▶ _Given information_:
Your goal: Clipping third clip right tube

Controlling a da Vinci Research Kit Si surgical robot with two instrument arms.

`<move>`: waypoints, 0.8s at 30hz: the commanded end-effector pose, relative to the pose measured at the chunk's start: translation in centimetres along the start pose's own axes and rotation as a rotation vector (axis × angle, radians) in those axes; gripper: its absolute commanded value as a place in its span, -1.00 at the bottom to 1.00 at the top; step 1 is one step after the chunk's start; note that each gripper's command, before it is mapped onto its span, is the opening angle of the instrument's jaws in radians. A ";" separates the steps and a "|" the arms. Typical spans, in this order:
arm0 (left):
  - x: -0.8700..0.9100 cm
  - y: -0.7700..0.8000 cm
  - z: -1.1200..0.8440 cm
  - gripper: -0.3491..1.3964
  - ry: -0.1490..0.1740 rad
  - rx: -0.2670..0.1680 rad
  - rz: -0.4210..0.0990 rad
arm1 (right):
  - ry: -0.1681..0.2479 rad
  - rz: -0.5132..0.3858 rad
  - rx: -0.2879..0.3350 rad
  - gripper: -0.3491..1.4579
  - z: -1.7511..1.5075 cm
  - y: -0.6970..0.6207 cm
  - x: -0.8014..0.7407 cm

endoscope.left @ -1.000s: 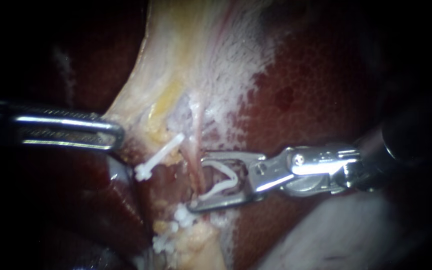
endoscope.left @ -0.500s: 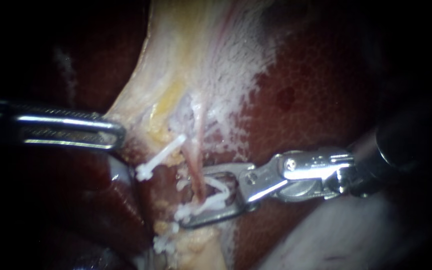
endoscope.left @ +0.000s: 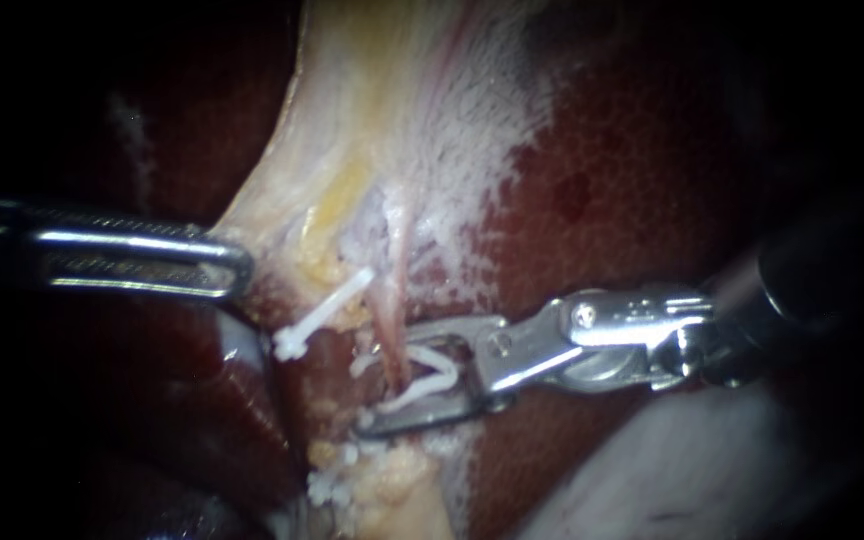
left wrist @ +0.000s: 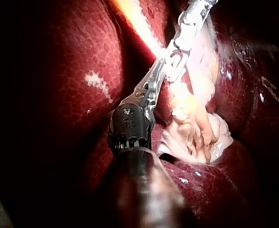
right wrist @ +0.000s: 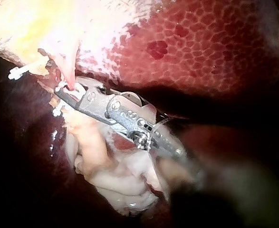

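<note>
My right instrument [endoscope.left: 389, 384] comes in from the right, its jaws astride the thin pink right tube [endoscope.left: 393, 335]. A white clip [endoscope.left: 427, 380] sits between the jaws, bent around the tube, and both jaws press on it. In the right wrist view the same jaws [right wrist: 67, 93] sit at the tube [right wrist: 69, 73]. A second white clip [endoscope.left: 320, 317] lies slanted just to the left. More white clips [endoscope.left: 335, 484] sit lower down on yellow fat. My left instrument [endoscope.left: 230, 264] holds the pale gallbladder [endoscope.left: 372, 120] edge, jaws shut on it [left wrist: 178, 54].
Dark red liver [endoscope.left: 612, 200] lies to the right of the tube and behind my right instrument. Pale loose tissue [right wrist: 125, 180] bunches beside my right instrument's shaft. Liver lobes [left wrist: 72, 85] surround my left instrument.
My right instrument's jaws have narrowed around the tube and slid slightly left, squeezing the clip flatter. My left instrument has stayed put.
</note>
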 end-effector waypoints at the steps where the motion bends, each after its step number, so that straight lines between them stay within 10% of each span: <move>1: 0.00 0.00 0.00 -1.00 0.000 0.000 0.000 | 0.002 -0.002 -0.003 -0.88 -0.02 0.00 -0.01; 24: 0.00 0.02 0.01 -1.00 0.000 0.000 0.000 | 0.001 0.063 -0.004 -1.00 -0.02 -0.03 -0.11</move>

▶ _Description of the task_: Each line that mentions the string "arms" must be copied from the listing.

▶ _Exercise solution_:
Controlling a da Vinci Research Kit Si surgical robot with two instrument arms.
`<move>`: waypoints, 0.8s at 30hz: the commanded end-effector pose, relative to the pose measured at the chunk's start: translation in centimetres along the start pose's own axes and rotation as a rotation vector (axis × angle, radians) in those axes; gripper: its absolute commanded value as a place in its span, -1.00 at the bottom to 1.00 at the top; step 1 is one step after the chunk's start; note that each gripper's command, before it is mapped onto its span, is the opening angle of the instrument's jaws in radians. A ";" separates the steps and a "|" the arms. Typical spans, in this order:

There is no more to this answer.